Question & Answer
This section introduces a Question-Answering(QA) task in machine reading comprehension(MRC), also called answer extraction: Given a passage of text and a question, the machine is required to find a continuous segment from the text as the answer according to the question. The following is a demo that uses the SQuAD dataset and the Bi-Directional Attention Flow model to train the QA task as an example:
Note
This tutorial recommends using a GPU for experiments.
SQuAD Dataset
The SQuAD data set is very famous. It is a data set launched by Stanford University in 2016, which is a reading comprehension data set. Given an article, prepare the corresponding questions and need the algorithm to give the answer to the question. All articles in this dataset are from Wikipedia.

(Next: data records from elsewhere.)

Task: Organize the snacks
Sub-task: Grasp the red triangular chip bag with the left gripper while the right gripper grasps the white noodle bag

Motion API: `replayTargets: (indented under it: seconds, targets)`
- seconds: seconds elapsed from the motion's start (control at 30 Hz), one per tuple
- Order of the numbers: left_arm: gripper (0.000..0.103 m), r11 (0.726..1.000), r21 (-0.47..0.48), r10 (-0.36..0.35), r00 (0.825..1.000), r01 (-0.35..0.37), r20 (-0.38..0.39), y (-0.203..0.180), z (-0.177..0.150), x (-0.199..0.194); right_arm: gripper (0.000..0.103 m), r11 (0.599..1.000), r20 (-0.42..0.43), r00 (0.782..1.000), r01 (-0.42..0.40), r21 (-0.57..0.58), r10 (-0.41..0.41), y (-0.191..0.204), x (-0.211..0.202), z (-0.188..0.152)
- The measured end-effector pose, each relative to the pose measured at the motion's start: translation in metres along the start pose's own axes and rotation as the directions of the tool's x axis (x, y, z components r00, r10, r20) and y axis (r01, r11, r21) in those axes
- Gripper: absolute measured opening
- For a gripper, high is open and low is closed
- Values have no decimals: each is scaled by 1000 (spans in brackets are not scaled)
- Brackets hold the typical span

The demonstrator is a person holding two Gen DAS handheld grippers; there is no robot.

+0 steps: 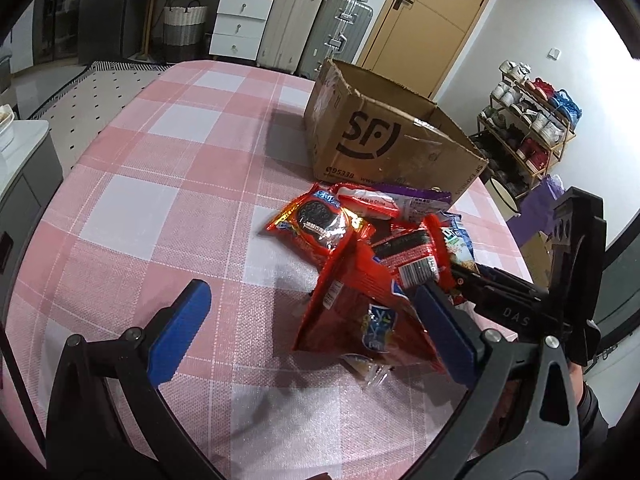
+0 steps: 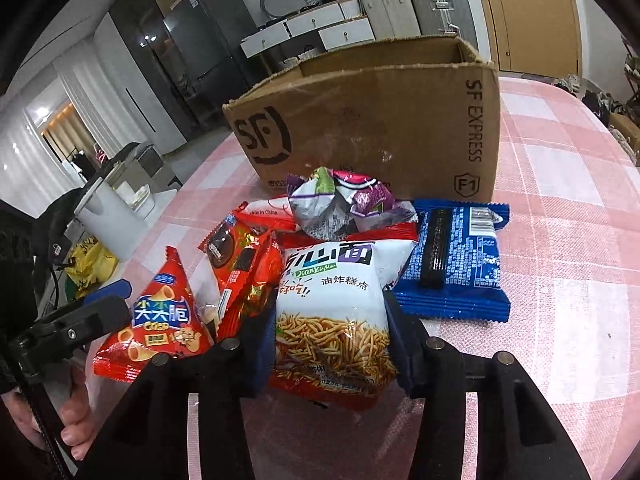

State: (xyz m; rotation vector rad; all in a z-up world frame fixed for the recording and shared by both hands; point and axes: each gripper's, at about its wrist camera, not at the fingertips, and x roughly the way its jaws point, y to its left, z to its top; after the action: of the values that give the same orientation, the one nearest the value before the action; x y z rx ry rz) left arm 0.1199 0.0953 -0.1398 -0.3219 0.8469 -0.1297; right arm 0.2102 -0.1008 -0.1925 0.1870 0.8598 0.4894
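Observation:
A pile of snack packets lies on the pink checked tablecloth (image 1: pixel 168 208) in front of an open SF cardboard box (image 1: pixel 384 136), also in the right wrist view (image 2: pixel 372 120). My left gripper (image 1: pixel 316 320) is open, its fingers either side of a red triangular crisp bag (image 1: pixel 356 312), which also shows in the right wrist view (image 2: pixel 160 320). My right gripper (image 2: pixel 330 340) is shut on a white fried-noodle snack bag (image 2: pixel 332 312). A red Oreo packet (image 1: pixel 320 224), a purple bag (image 2: pixel 340 204) and a blue Oreo packet (image 2: pixel 456 260) lie beside them.
The box stands at the table's far right. Beyond the table are white drawers (image 1: pixel 240 24), suitcases (image 1: pixel 320 32), a door (image 1: pixel 432 20) and a shoe rack (image 1: pixel 528 128). A white bin (image 2: pixel 108 216) stands left of the table.

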Motion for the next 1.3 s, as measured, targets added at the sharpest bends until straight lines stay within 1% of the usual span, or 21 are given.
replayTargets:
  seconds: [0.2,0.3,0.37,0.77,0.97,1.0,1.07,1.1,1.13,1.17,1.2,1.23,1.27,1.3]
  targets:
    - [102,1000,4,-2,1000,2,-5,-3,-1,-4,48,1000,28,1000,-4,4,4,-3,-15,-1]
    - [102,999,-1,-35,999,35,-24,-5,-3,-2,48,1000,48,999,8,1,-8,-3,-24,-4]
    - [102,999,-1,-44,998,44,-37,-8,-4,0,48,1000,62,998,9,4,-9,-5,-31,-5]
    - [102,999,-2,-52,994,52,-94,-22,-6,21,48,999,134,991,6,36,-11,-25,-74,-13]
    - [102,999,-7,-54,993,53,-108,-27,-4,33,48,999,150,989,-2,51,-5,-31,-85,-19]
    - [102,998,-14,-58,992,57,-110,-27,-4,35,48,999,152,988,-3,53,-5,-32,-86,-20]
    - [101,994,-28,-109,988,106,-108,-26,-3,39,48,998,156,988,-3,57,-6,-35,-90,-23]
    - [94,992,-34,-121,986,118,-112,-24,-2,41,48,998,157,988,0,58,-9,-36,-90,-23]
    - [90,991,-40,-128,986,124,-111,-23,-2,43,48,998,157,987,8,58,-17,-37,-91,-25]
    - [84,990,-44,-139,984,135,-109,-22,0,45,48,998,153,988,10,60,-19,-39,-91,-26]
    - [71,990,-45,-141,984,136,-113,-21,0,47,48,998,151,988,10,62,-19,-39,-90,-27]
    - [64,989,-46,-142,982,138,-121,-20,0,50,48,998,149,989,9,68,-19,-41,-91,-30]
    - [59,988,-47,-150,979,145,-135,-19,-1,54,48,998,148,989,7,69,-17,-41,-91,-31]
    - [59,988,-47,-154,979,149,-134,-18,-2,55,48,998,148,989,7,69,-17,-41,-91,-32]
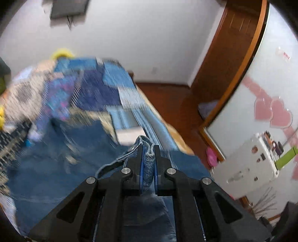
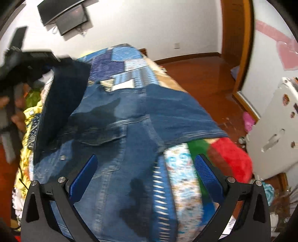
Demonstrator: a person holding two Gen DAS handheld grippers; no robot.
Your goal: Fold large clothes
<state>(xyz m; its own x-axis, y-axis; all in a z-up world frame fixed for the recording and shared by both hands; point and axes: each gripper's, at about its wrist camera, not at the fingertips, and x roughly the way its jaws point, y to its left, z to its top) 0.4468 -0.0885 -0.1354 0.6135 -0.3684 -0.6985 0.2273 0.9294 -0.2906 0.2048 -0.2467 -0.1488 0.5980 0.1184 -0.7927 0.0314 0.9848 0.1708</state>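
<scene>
- Bed (image 2: 167, 78) with blue patchwork cover (image 2: 119, 55); denim garment (image 2: 115, 119) spread across it, one dark sleeve or flap lifted at the left in the right wrist view.
- Left gripper (image 1: 148, 149): jaws clenched on a frayed denim edge (image 1: 149, 162), fabric pinched between the blue pads, rest of garment trailing below and to the left.
- Right gripper (image 2: 147, 163): jaws released, spread wide above the denim; nothing between the pads.
- Right wrist view only: red plush item (image 2: 231, 156), wall-mounted screen (image 2: 65, 16), left gripper's dark body at upper left.
- Left wrist view only: pink heart decals (image 1: 273, 113) on the cabinet; heavy motion blur over the bedding.
</scene>
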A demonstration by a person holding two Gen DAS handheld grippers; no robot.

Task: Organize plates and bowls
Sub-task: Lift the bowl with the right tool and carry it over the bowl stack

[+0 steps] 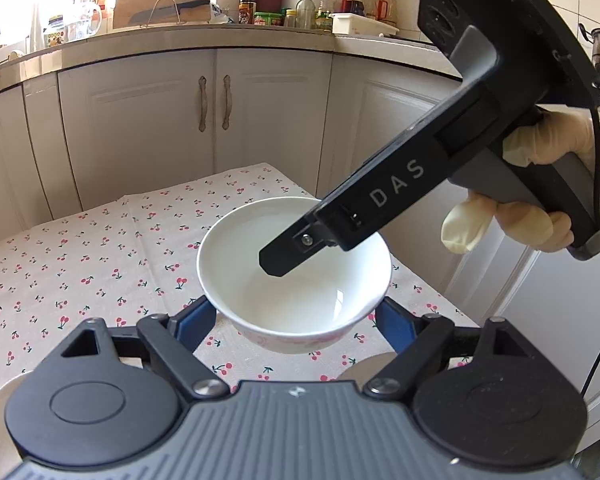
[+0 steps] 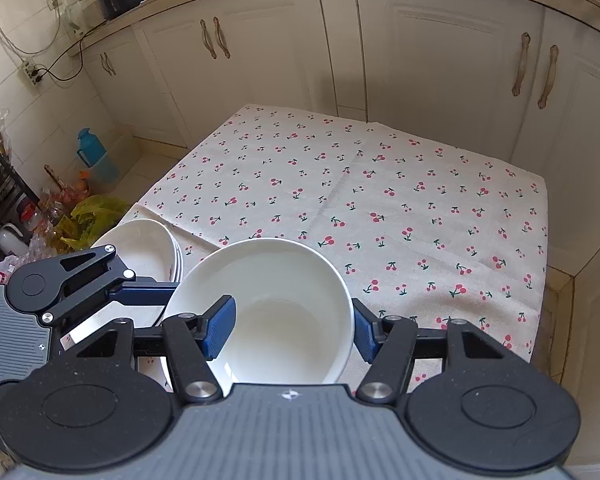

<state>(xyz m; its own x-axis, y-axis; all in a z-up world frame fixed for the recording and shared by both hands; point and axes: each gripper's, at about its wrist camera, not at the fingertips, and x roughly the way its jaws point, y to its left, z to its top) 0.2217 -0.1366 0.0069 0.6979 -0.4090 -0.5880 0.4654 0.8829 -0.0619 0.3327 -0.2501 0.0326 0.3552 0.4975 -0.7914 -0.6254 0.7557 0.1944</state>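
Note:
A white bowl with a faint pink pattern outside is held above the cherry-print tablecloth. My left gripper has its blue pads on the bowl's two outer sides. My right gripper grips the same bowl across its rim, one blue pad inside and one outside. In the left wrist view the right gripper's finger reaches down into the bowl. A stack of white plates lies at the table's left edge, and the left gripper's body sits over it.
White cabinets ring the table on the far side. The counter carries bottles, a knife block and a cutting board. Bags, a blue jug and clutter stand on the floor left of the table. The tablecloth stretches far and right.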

Here is a example item in training set:
column |
data |
|---|---|
id |
5733be284776f41900661182 |
context |
Architecturally, the school has a Catholic character. Atop the Main Building’s gold dome is a golden statue of the Virgin Mary. Immediately in front of the Main Building and facing it, is a copper statue of Christ with arms upraised with the legend “Venite Ad Me Omnes”. Next to the Main Building is the Basilica of the Sacred Heart. Immediately behind the basilica is the Grotto, a Marian place of prayer and reflection. It is a replica of the grotto at Lourdes, France where the Virgin Mary reputedly appeared to Saint Bernadette Soubirous in 1858. At the end of the main drive (and in a direct line that connects through 3 statues and the Gold Dome), is a simple, modern stone statue of Mary. |
question |
To whom did the Virgin Mary allegedly appear in 1858 in Lourdes France? |
answer |
Saint Bernadette Soubirous |
answer_start |
515 |
This in a raw data in training set. The answer_start indicates the beginning char position of the answer in the context. After the data processing, two columns, s_idx and e_idx will be added as label columns which indicate the beginning and ending word position of the answer. The following is a demo that uses the SQuAD dataset and BiDAF model to train the QA task as an example. When given context and question, s_idx and e_idx will be predicted.
Procedure of this task
Load Dataset
MindNLP provides APIs to load and process various common datasets such as SQuAD, IMDB, Multi30K, AG_News, etc.
Call the function load() from dataset to load the SQuAD dataset.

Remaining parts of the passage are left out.